I think we just allow that to be an origin date given in ISO 8601 format. 
That encompasses all observed behavior today.  I'd worry that mandating a 
0-origin date would give significantly lower precision in the 21st century 
(looking at milliseconds, for example) than an origin of 1900 or 1970 
would.


> I think skip-after-feb-1900 is too specific when there is more 
> variability to deal with.  A calendar mapping might also have 
> limits, map serial-date values less than the origin value to some 
> lower limit, etc.  All of that we can leave to the evaluation 
> context and the OpenFormula-hosting specifications that establish 
> those and the variability that is permitted of their conforming 
> implementations.
> 

I think we want a different word here than "calendar mapping".  Calendars 
are something else, e.g., Gregorian, Julian, Jewish, Islamic, etc., and 
encompass not only differences in origin and leap year calculations, but 
also difference in month length and when the new year starts.  I don't 
think we want to go there in this release.
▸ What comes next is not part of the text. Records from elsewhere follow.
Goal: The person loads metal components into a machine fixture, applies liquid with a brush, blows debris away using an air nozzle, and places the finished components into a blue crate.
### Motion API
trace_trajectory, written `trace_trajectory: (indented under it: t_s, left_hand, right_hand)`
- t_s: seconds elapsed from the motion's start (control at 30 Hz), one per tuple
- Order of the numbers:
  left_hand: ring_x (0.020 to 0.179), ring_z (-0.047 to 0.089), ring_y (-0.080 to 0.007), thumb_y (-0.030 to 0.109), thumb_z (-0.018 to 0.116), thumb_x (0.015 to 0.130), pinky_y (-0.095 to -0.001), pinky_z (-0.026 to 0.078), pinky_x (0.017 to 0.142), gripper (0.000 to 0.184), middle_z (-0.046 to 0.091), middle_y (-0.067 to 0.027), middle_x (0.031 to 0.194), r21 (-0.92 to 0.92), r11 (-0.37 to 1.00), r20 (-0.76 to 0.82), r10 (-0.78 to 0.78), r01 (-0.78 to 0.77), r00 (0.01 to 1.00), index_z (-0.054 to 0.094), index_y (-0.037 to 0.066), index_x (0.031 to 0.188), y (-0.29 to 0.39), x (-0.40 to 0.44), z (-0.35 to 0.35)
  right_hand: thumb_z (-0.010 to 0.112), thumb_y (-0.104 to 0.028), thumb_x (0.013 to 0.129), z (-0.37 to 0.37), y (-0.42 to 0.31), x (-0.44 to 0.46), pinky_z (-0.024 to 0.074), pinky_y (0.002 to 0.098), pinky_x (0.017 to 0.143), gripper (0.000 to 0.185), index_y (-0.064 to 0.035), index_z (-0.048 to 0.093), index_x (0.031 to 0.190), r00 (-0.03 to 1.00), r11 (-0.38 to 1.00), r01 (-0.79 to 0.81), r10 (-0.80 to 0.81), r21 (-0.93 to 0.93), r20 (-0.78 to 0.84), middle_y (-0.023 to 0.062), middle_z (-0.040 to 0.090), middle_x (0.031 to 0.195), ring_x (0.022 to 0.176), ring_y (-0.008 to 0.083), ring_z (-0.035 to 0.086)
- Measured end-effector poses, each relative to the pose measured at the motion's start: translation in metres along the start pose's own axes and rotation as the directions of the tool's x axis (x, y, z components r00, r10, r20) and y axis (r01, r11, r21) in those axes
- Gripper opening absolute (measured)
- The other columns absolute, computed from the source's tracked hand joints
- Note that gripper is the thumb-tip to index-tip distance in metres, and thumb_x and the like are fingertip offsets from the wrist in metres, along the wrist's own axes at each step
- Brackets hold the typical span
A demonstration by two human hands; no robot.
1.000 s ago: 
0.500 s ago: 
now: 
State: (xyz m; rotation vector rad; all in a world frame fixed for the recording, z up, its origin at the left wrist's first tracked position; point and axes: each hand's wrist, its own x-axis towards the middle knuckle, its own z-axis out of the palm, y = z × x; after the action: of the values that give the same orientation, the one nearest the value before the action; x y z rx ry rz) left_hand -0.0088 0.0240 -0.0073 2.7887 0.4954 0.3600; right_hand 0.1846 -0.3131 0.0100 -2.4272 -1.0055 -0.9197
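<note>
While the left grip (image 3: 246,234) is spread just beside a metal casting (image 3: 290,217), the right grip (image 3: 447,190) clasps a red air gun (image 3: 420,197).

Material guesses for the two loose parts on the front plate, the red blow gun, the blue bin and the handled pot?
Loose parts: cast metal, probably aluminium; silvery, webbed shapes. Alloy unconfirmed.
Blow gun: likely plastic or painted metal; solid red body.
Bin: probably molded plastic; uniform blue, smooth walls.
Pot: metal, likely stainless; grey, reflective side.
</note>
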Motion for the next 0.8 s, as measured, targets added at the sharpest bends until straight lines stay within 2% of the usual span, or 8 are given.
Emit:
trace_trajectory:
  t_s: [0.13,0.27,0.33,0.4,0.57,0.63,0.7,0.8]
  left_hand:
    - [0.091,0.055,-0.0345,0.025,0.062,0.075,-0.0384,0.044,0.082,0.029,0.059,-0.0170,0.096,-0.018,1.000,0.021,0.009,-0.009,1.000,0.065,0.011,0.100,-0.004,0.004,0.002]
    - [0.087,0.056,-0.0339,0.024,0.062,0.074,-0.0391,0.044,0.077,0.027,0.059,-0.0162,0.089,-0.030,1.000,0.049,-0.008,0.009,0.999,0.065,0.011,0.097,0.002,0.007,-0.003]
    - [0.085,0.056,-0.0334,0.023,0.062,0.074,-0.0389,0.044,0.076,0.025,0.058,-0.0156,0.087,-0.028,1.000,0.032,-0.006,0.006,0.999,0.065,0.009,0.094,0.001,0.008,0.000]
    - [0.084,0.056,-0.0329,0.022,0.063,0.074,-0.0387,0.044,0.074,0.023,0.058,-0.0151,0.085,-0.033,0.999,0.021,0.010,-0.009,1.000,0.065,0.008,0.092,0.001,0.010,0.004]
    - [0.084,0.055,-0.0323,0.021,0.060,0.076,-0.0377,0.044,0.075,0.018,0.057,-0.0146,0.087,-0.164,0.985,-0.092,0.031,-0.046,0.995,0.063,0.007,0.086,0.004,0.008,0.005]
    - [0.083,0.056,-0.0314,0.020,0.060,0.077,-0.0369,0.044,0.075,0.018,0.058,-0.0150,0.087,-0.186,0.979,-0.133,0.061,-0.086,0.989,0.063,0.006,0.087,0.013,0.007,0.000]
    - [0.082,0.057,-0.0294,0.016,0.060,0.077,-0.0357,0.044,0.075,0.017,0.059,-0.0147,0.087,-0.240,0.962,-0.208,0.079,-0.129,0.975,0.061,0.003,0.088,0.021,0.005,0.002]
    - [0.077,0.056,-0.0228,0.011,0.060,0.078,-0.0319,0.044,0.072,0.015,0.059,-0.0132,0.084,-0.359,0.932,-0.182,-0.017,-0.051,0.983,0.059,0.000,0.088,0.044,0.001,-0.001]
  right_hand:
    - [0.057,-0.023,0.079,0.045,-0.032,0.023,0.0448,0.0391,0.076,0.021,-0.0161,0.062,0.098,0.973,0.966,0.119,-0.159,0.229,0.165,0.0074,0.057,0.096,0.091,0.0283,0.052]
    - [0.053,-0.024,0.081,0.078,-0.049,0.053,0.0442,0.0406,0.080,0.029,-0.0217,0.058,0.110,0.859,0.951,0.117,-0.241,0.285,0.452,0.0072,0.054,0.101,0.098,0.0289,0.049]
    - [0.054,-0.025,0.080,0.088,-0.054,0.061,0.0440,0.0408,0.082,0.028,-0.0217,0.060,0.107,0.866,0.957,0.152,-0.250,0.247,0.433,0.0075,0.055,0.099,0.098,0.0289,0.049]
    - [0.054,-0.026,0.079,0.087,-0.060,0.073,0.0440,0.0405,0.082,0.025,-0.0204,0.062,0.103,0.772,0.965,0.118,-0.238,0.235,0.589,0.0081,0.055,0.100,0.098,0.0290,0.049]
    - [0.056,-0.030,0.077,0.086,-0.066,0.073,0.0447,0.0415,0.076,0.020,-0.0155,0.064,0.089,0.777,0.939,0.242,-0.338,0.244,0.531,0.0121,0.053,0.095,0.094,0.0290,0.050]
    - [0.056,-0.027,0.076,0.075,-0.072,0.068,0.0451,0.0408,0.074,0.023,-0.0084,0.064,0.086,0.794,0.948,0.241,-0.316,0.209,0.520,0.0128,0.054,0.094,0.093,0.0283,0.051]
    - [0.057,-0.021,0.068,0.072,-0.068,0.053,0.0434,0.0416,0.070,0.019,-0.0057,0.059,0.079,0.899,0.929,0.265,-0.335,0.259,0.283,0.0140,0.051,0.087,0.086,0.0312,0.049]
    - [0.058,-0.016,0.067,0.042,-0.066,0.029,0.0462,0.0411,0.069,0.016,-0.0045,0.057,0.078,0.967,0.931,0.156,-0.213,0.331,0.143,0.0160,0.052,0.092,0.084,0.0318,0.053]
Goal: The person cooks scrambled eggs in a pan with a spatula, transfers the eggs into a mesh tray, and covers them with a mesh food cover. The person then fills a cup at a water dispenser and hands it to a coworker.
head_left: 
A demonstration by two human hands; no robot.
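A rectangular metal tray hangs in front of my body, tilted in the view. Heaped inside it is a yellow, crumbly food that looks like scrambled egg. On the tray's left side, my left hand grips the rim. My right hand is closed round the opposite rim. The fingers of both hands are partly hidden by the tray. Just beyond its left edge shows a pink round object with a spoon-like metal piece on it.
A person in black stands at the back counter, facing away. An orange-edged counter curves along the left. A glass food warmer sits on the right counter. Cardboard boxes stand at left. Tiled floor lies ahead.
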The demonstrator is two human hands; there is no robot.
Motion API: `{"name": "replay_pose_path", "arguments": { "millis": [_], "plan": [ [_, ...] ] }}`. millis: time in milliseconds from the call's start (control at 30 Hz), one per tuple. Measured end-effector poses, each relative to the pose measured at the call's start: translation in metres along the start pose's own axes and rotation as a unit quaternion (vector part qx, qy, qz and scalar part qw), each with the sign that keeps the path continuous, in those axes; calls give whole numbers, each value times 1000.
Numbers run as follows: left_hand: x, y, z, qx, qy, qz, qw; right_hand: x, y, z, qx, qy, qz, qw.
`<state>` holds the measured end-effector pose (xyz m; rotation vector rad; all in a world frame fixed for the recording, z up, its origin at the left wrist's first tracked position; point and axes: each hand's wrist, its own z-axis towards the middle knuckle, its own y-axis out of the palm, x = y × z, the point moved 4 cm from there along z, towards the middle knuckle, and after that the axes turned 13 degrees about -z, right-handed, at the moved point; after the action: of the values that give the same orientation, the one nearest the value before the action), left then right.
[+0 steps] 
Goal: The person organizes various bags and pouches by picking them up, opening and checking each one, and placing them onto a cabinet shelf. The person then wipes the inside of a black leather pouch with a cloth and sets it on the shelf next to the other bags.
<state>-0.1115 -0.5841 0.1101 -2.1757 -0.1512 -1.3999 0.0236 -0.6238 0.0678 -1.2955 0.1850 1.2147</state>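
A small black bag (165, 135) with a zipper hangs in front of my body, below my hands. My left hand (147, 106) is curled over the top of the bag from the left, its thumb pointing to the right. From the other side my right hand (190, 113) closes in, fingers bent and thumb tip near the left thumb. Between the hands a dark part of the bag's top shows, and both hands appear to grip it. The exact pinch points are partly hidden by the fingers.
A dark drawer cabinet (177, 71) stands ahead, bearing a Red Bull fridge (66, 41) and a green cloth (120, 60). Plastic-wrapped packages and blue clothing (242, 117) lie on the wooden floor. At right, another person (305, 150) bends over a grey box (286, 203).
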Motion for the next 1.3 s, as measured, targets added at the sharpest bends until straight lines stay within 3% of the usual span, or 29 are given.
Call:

For the question of leap year calculation, I'd accept simply specifying 
the correct Gregorian calculation.  An implementation that varied from 
that definition would have bug and would likely want to document that for 
their users.  I think that reflects the state of leap year calculations 
today -- in some cases it is acknowledged as a bug and documented 
accordingly.  If an implementation wants to flag the presence of such a 
bug, they can do so using sheet-level attribute in their own namespace.

I'd also be willing to consider a minimal solution that addresses the very 
specific issue of Excel and the 1900 leap year.  But it is still 
mysterious to me exactly what the ramifications of that bug are, 
especially its intersections with the date basis calculations, yearfrac(), 
etc.  If you recall, some of the day counting conventions did special 
operations on februaries depending on whether it had 28 or 29 days.  It 
isn't clear how much that bug trickles through he entire system.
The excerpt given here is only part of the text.